→ DATASET EXCERPTS

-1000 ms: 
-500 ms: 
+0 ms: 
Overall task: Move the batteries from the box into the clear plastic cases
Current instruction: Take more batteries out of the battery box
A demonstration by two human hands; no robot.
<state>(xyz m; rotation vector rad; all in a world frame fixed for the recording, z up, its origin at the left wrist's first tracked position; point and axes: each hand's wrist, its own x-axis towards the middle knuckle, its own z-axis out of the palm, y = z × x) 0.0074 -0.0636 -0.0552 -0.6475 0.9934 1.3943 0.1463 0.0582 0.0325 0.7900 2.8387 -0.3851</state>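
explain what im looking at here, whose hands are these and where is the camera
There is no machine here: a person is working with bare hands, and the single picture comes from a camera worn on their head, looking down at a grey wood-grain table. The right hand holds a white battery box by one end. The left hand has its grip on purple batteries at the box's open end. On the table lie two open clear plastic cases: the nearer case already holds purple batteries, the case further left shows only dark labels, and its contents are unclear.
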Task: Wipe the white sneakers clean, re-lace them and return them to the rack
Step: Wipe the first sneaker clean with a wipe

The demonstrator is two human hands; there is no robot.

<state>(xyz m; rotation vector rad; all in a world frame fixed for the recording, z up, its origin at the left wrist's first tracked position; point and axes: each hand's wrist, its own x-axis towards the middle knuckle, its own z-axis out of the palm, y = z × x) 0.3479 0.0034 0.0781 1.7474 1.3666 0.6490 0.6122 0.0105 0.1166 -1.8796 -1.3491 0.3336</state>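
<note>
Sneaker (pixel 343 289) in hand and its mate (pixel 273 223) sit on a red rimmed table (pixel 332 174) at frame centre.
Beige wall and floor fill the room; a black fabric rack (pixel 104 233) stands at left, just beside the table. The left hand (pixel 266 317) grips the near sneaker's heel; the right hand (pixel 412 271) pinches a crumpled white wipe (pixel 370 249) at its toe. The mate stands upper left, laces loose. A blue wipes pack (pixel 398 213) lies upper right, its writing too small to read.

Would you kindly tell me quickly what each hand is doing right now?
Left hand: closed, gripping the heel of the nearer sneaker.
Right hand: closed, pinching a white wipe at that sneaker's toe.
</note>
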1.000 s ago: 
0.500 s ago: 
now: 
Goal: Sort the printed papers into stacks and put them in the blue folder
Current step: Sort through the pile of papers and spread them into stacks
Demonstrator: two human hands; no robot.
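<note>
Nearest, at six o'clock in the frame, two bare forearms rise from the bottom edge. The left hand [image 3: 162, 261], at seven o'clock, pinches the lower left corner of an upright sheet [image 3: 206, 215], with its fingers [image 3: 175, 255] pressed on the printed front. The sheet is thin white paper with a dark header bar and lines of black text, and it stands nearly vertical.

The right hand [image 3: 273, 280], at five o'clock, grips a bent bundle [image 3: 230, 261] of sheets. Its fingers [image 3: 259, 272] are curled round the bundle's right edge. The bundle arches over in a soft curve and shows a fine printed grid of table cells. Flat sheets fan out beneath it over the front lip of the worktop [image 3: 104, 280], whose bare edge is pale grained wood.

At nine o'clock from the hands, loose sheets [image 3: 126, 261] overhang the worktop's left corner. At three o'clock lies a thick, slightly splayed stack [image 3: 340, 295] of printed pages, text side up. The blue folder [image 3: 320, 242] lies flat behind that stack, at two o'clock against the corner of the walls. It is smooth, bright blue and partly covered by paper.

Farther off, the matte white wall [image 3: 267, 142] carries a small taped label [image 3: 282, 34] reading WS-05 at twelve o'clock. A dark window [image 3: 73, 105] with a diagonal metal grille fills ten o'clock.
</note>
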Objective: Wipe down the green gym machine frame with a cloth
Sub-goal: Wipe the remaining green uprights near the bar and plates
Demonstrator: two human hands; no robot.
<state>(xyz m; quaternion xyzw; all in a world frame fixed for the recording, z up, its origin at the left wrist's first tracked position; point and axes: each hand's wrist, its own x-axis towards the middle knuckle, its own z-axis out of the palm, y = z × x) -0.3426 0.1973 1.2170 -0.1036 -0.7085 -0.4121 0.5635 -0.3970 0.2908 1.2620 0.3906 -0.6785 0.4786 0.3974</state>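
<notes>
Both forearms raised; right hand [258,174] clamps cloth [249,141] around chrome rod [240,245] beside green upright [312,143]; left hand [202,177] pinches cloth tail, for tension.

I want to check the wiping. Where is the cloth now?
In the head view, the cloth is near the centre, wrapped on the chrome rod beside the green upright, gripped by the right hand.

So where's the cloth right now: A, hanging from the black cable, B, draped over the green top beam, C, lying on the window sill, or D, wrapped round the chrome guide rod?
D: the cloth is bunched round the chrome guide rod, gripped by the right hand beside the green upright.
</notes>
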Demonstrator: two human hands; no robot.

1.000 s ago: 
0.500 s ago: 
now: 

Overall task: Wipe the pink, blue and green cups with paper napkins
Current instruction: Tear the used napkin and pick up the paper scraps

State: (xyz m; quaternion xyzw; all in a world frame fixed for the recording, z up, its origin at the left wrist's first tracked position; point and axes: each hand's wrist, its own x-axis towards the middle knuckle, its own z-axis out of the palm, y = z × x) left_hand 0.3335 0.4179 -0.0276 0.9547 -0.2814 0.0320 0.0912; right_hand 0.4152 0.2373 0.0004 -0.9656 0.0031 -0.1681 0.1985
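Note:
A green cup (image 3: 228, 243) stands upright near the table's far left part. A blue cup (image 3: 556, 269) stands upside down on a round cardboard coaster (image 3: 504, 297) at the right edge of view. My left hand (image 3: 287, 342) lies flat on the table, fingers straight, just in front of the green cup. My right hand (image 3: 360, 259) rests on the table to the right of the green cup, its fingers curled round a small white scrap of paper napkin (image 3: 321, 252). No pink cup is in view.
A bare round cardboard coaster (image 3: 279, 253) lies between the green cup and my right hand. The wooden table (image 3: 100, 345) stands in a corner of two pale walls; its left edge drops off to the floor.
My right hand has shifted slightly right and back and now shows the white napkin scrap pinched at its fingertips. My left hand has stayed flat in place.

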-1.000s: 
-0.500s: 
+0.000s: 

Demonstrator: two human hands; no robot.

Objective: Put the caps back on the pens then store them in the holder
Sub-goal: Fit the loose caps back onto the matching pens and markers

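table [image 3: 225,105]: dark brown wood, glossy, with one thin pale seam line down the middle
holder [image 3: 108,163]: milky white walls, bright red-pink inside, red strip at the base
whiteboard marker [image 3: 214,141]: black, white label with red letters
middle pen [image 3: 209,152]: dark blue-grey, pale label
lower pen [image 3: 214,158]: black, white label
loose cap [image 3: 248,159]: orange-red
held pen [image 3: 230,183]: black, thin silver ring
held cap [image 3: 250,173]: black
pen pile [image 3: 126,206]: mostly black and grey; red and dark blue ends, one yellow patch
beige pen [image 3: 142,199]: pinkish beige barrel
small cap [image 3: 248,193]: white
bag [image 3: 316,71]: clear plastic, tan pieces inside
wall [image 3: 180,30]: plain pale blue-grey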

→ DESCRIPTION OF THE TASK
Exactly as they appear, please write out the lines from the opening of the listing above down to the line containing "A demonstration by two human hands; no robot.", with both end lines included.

→ EXERCISE RESPONSE
-1000 ms: 
-500 ms: 
+0 ms: 
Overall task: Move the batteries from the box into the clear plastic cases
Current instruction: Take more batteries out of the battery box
A demonstration by two human hands; no robot.

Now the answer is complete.